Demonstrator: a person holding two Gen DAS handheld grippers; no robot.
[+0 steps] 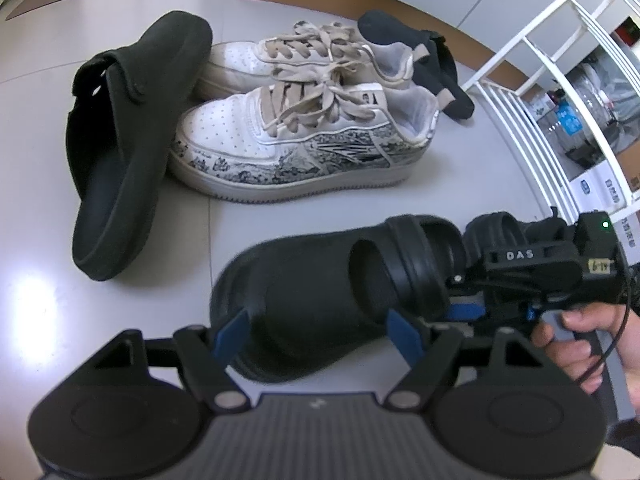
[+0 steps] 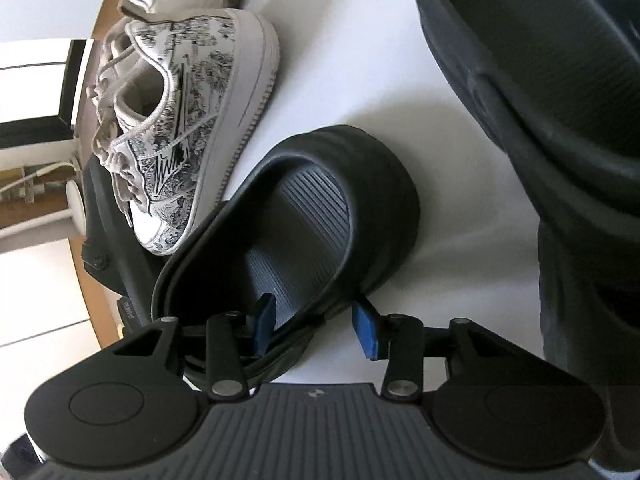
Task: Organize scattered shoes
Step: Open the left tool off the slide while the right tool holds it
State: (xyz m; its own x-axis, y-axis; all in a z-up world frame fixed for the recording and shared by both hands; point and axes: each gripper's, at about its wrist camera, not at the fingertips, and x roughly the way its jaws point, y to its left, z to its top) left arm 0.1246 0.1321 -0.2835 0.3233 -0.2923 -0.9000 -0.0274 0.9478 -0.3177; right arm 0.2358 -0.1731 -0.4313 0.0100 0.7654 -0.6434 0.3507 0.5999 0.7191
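Plenty of footwear in front of you on the pale floor (image 1: 40, 280): a pair of white sneakers with beige laces stands side by side, the near sneaker (image 1: 304, 148) printed with an inky landscape along its flank, the far sneaker (image 1: 280, 56) touching it behind. A big black mule (image 1: 120, 152) lies tipped against their toes, and its mate (image 1: 420, 52) pokes out beyond their heels. Closest to you sits a black slide (image 1: 304, 300), with a second black slide (image 1: 496, 228) just behind it. Off to the right there's a white wire rack (image 1: 520, 92); through its bars you can see clear bottles and cartons, though whether they sit on it I can't tell. Now your tongs: the left gripper (image 1: 318, 332) stands wide, its blue pads set against either flank of the near slide's toe, so it has that shoe. In your right-wrist view, the right gripper (image 2: 316, 326) is partly open and straddles the side rim of a slide with a ribbed footbed (image 2: 304, 216), one pad inside, one outside. Whether those pads actually press the rim, I can't tell, nor which of the two slides this is. Another dark slide (image 2: 540, 80) looms at upper right there.
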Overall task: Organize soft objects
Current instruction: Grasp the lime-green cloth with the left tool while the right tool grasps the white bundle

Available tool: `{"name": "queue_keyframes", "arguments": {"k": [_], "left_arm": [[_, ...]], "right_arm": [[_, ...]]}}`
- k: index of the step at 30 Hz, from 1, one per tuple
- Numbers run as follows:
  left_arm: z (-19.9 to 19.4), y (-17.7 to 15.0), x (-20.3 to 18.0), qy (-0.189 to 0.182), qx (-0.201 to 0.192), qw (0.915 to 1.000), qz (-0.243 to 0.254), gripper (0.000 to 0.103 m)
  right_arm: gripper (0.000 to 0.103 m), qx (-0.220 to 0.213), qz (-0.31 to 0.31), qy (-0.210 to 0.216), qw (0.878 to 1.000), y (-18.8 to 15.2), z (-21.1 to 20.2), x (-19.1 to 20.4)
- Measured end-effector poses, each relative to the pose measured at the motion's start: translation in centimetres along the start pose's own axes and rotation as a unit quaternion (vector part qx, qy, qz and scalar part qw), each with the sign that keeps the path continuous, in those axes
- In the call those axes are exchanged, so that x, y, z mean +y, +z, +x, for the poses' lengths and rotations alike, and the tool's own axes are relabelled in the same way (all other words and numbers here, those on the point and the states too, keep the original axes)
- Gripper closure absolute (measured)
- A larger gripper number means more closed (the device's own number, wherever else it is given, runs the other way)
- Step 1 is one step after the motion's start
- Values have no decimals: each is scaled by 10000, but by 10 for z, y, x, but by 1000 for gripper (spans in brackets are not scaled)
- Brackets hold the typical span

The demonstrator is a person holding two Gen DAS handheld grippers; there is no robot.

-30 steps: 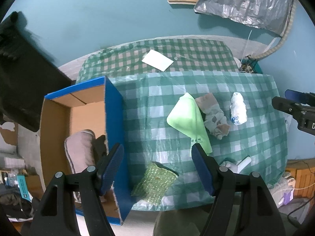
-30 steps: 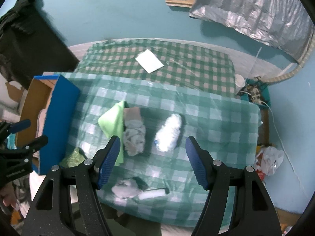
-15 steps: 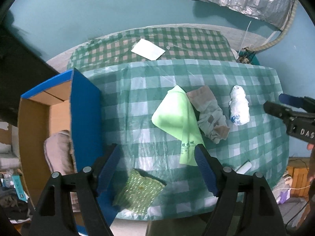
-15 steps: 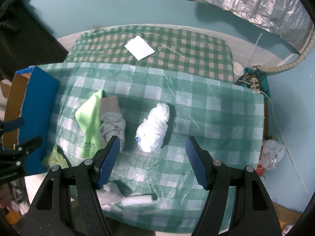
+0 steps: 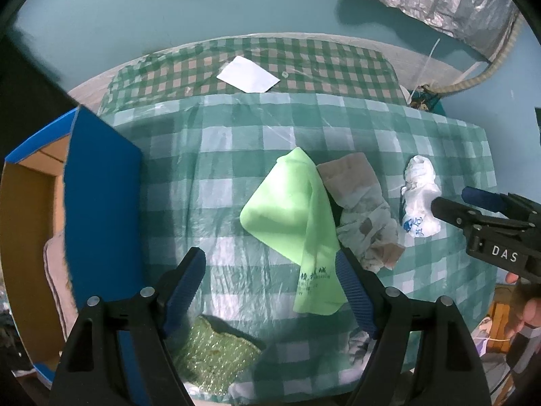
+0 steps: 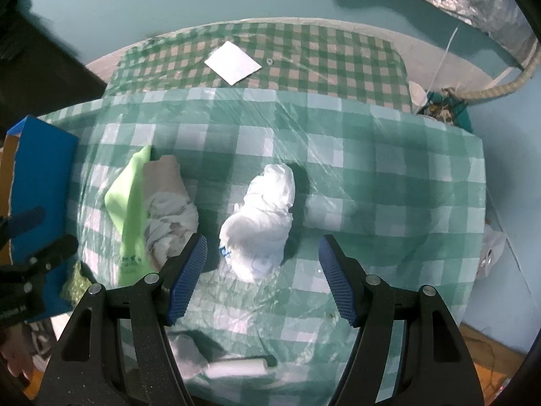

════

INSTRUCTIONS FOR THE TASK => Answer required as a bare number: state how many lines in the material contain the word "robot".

TASK ANSWER => 2